● **Task requirements**: Only the lines from the beginning of the listing below through the line with "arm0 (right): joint" belong in the answer; please print them exactly and drop the pictures.
[Start of Attachment]
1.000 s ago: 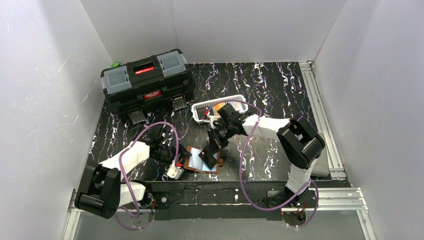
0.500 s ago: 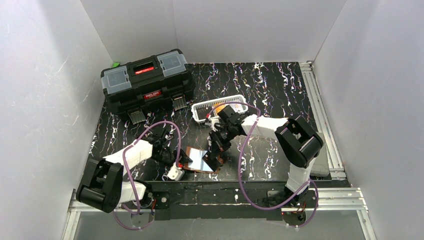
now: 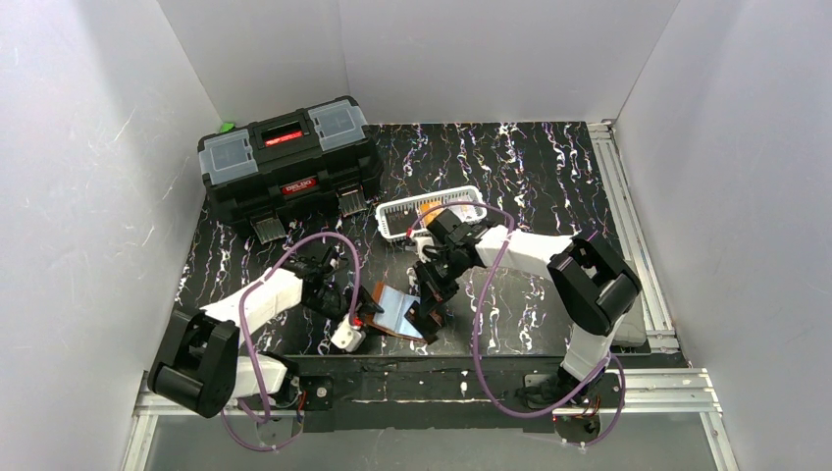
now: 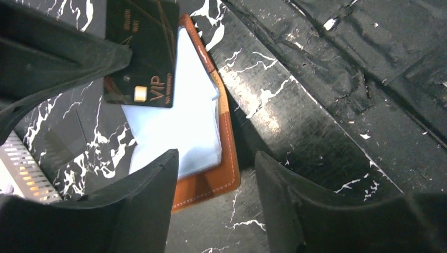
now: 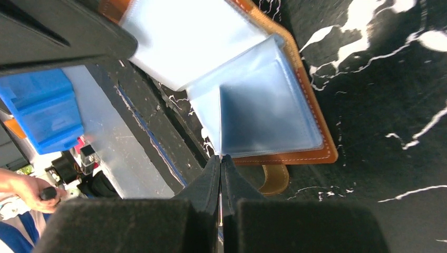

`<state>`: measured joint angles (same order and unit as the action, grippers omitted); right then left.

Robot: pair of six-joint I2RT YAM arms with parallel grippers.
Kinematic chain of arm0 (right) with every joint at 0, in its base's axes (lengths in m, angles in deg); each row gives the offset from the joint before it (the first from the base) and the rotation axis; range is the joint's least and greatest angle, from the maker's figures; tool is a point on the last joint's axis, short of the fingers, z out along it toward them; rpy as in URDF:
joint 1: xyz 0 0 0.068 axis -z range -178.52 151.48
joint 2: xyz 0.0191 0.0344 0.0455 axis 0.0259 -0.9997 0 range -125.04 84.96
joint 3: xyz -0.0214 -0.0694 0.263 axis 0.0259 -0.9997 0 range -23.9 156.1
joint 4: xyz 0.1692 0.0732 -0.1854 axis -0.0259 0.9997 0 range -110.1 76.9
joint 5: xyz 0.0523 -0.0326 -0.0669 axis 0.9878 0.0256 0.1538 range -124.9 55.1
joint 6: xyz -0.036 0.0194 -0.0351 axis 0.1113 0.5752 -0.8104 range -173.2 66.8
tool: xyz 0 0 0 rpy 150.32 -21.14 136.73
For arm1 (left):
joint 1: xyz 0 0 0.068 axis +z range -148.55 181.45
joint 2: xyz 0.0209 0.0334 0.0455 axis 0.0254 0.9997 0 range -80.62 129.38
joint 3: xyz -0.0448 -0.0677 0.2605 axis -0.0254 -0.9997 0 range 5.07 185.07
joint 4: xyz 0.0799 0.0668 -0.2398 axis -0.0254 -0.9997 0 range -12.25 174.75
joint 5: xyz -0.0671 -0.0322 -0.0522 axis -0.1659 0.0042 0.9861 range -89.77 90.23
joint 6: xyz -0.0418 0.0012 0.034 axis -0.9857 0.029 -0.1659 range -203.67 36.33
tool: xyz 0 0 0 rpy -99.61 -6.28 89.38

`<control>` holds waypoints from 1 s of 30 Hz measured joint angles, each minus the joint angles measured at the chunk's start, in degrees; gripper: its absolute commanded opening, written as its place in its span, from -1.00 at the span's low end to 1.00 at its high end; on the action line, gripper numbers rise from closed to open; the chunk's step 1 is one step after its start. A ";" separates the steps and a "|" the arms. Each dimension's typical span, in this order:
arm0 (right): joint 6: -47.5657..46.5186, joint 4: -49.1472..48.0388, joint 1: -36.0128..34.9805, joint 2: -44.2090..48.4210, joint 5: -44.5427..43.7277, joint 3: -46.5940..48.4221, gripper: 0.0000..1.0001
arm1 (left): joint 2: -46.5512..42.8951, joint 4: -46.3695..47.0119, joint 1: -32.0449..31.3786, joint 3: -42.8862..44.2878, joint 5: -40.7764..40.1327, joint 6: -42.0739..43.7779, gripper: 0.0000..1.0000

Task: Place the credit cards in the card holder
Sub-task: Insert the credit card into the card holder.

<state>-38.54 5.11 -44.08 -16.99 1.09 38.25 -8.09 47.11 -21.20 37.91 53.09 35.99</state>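
My right gripper (image 5: 220, 158) clamped on 1 dark card (image 4: 139, 52) above the open card holder (image 4: 230, 142), my left gripper (image 4: 216, 158) unclenched over its edge

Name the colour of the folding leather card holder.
Orange-brown; the leather card holder shows best in left wrist view.
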 measured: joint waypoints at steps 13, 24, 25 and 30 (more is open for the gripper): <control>0.17 2.34 -2.97 -3.80 -2.21 3.74 -0.97 | -1.07 1.09 5.62 2.03 -4.37 -0.11 0.52; -0.61 3.96 -2.95 -5.16 -2.86 6.88 -0.97 | 2.84 11.87 5.77 2.03 -2.27 -0.13 0.06; -0.79 4.02 -2.95 -5.27 -2.84 7.02 -0.97 | 3.23 12.20 5.77 2.03 -2.23 -0.13 0.00; -1.53 4.48 -2.64 -5.29 -2.89 7.06 -0.97 | 3.98 13.00 5.77 2.03 -0.37 -0.02 -0.60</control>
<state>-40.07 9.59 -46.72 -22.28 -1.80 45.31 -4.11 60.11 -15.43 39.95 52.72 35.97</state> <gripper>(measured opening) 0.023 0.293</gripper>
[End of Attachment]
● **The completed task**:
1.000 s ago: 
0.500 s ago: 
now: 
now: 
now: 

`<state>`: measured joint angles (same order and unit as the action, grippers omitted); right then left.

Robot: pair of six-joint I2RT YAM arms with parallel grippers.
Kinematic chain of arm0 (right) with every joint at 0, in its base's axes (lengths in m, angles in deg); each row gives the offset from the joint before it (the first from the base) and the rotation axis; range is the joint's least and greatest angle, from the maker's figures; tool is a point on the last joint's axis, short of the fingers, z out along it toward them; rpy as in URDF:
joint 1: xyz 0 0 0.068 axis -z range -178.52 151.48
joint 2: xyz 0.0191 0.0344 0.0455 axis 0.0259 -0.9997 0 range -125.04 84.96
joint 3: xyz -0.0214 -0.0694 0.263 axis 0.0259 -0.9997 0 range -23.9 156.1
joint 4: xyz 0.1692 0.0732 -0.1854 axis -0.0259 0.9997 0 range -110.1 76.9
joint 5: xyz 0.0523 -0.0326 -0.0669 axis 0.9878 0.0256 0.1538 range -124.9 55.1
joint 6: xyz -0.036 0.0194 -0.0351 axis 0.1113 0.5752 -0.8104 range -173.2 66.8
tool: xyz 0 0 0 rpy 150.32 -21.14 136.73
For arm1 (left):
joint 1: xyz 0 0 0.068 axis +z range -148.55 181.45
joint 2: xyz 0.0209 0.0334 0.0455 axis 0.0254 0.9997 0 range -80.62 129.38
joint 3: xyz -0.0448 -0.0677 0.2605 axis -0.0254 -0.9997 0 range 5.07 185.07
joint 4: xyz 0.0799 0.0668 -0.2398 axis -0.0254 -0.9997 0 range -12.25 174.75
joint 5: xyz -0.0671 -0.0322 -0.0522 axis -0.1659 0.0042 0.9861 range -89.77 90.23
joint 6: xyz -0.0418 0.0012 0.034 axis -0.9857 0.029 -0.1659 range -203.67 36.33
tool: xyz 0 0 0 rpy -99.61 -6.28 89.38

`<control>` holds waypoints from 1 s of 30 Hz measured joint angles, each minus the joint angles measured at the chunk's start, in degrees; gripper: its absolute commanded opening, written as its place in its span, from -1.00 at the span's low end to 1.00 at its high end; on the action line, gripper numbers rise from closed to open; the chunk's step 1 is one step after its start. A ";" separates the steps and a "|" the arms. Each dimension's typical span, in this order:
arm0 (right): joint 6: -47.5657..46.5186, joint 4: -49.1472..48.0388, joint 1: -36.0128..34.9805, joint 2: -44.2090..48.4210, joint 5: -44.5427..43.7277, joint 3: -46.5940..48.4221, gripper: 0.0000..1.0001

That completes the output.